Tuesday, June 29, 2004

Opinions


Many of you are either writers or like to write or you wouldn't spend so much time commenting, reading, and writing in your blogs. Some of you may even aspire to publication some day, but you're afraid your words and your stories aren't good enough. Granted, there are some who yield metaphor and words like a Samurai and others who fumble and stumble across the keyboard or paper, but that does not mean your words aren't worth reading. The main fear is whether or not anyone will read or care about what you write or, worse yet, that someone will have something bad to say about your writing. Don't worry. You won't be disappointed.

One thing you can guarantee is that someone will hate what you write and decry it from the cyber heights as the worst piece of drivel ever penned by an illiterate ape. That's a given. It is inevitable. But that person who denounces you as a talentless hack with pretensions to intelligence read what you wrote and read it all the way thru or s/he would not have commented about how your ending lacked force or insight and how you failed to tie up all the loose ends or even provide a reason for the story Think about it.

Ever since man climb down out of the trees and stood erect, clutched a fire-charred stick and drew a picture for his tribe, wo/man has been a perverse and erratic creature. Even in biblical history, Adam and Eve knowingly did what they were told not to do -- eat of the fruit of the tree of the knowledge of good and evil. Like they needed help with the evil part. It is part of wo/men's nature, that perversity of spirit that makes them go where they are told not to go and do what they are told not to do. It's a fact of life. We like what we have been forbidden to touch or have or even envision. Without that perversity of nature we would still be a half-step above the animals.

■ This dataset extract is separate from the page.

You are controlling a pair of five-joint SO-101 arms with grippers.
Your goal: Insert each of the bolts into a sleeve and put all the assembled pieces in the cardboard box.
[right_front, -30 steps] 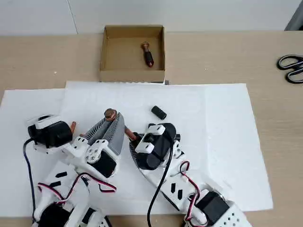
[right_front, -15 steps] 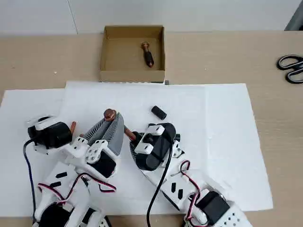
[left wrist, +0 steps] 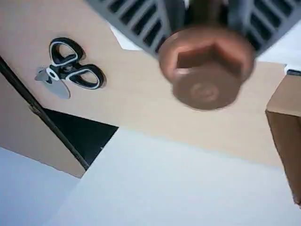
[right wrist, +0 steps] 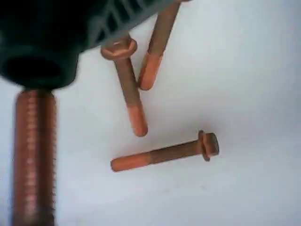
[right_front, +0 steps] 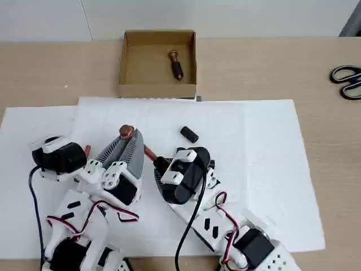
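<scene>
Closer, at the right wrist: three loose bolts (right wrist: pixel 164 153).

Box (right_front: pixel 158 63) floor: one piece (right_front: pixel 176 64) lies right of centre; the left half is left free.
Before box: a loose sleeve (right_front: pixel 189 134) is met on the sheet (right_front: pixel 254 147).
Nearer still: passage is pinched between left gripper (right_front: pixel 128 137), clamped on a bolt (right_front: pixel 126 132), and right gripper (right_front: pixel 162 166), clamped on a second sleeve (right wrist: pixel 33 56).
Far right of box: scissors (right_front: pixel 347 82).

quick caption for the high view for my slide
Left gripper shut on a bolt above white paper; one assembled piece already in the cardboard box, a loose sleeve on the paper.
</scene>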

In this day of blurb envy and acquisition, writers pray for someone with a recognizable name who will read their words and give them a literary pat on the back with a quick little sentence or, hope beyond hope, paragraph they can use to promote their book. All that back patting and those kindly words are effective as praise goes, but what about a book that touts its own mediocrity or mishandling of the intricacies of language and societal mores and morays? Wouldn't you be more likely to see what the fuss was all about? Wouldn't you be more likely to pick up a book that screamed in bold three-dimensional letters that the book is garbage and the writer should be banned from any form of writing? Think about the sign that says the paint is wet or the dark basement where strange and ominous sounds scream, "Don't go down there." What are you more likely to do?

Wo/man is perverse so it is time for writers to become equally perverse. Write what you want and pray for critics the way a stand-up comic prays for hecklers so that the spark will start a literary blaze that will rush across the plains and excite everyone to weigh in and give their opinion. The more people who dislike your book means there are more people reading your words and they took the time to buy your book. Whether they keep it or not is immaterial, but I'd be willing to bet they will tell their friends they have to read the junk between the covers just so they won't be called a liar or delusional. A sale is a sale and a reader is a reader.

Every time you think you lack talent, think of the nasty person waiting in the wings to snap up your book just so they can loudly shout from the cyber heights, in print, and maybe even on the air waves and microwaves that your book is the worst piece of insanity to ever see print. Being a hack is not necessarily a bad thing. Look at Stephen King and Dean Koontz and so many others. Even Clinton's book deserves to be read and quietly shut in a cellar, but at least get it from the library and spend your money for some really putrid tripe so you can feel confident that you are no less a writer than they.

Conceit is a good thing. Get some. Borrow it, steal it, or beg for it, but develop it and pray for long, detailed, and lousy reviews. It's your right.